## TASK TO COMPLETE
In the answer, transcribe exactly the lines from the beginning of the material through the line holding "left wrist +", and skip every picture.

[[ DATASET EXTRACT open ]]

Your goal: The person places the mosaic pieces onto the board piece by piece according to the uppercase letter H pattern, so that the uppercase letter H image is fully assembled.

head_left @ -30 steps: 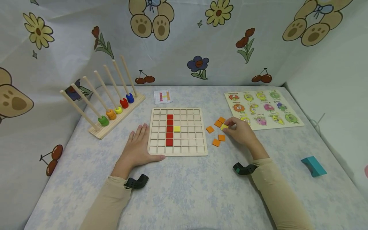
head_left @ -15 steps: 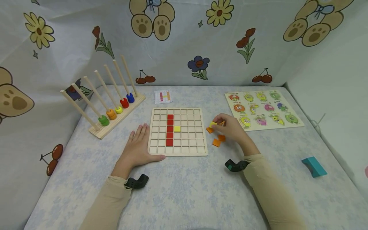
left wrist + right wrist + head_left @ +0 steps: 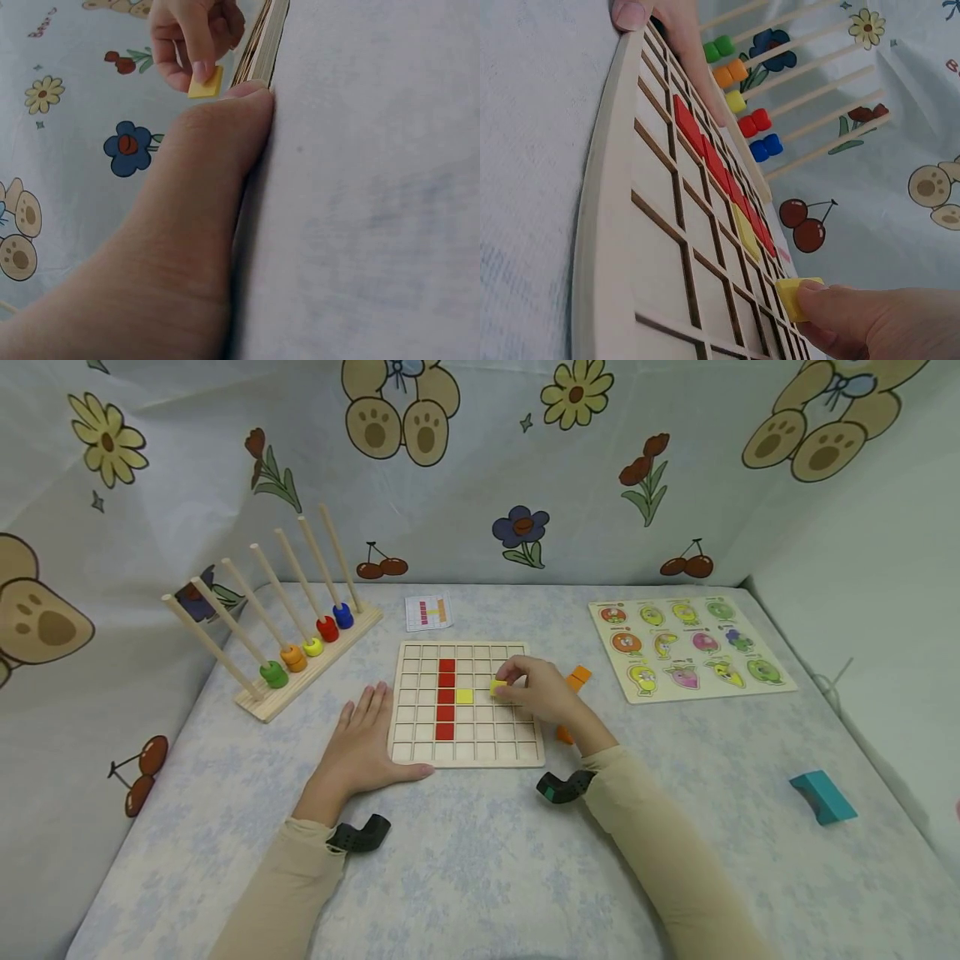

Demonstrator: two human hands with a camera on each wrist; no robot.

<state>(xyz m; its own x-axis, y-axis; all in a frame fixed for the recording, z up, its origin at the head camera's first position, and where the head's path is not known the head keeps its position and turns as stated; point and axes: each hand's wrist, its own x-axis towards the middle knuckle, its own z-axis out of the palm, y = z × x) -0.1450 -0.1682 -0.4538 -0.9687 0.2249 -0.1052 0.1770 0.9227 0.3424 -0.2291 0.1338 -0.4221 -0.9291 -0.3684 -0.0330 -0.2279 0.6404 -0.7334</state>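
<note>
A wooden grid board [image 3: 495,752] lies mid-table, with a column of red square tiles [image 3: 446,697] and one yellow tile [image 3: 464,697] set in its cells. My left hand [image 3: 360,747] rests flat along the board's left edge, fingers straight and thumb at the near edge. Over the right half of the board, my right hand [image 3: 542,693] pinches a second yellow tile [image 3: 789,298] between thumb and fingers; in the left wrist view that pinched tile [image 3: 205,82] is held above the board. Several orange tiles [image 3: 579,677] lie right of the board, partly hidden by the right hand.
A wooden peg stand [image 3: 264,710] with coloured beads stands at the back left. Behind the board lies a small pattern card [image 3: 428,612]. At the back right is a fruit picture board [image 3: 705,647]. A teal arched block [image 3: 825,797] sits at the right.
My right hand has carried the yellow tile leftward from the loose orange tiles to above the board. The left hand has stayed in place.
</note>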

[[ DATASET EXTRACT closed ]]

## OUTPUT OF THE TASK
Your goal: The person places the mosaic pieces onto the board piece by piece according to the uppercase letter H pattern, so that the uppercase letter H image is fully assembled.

head_left @ -30 steps: 
head_left @ -15 steps: 
left wrist + right wrist + head_left @ +0 steps: 

Nothing more remains to be added to the answer.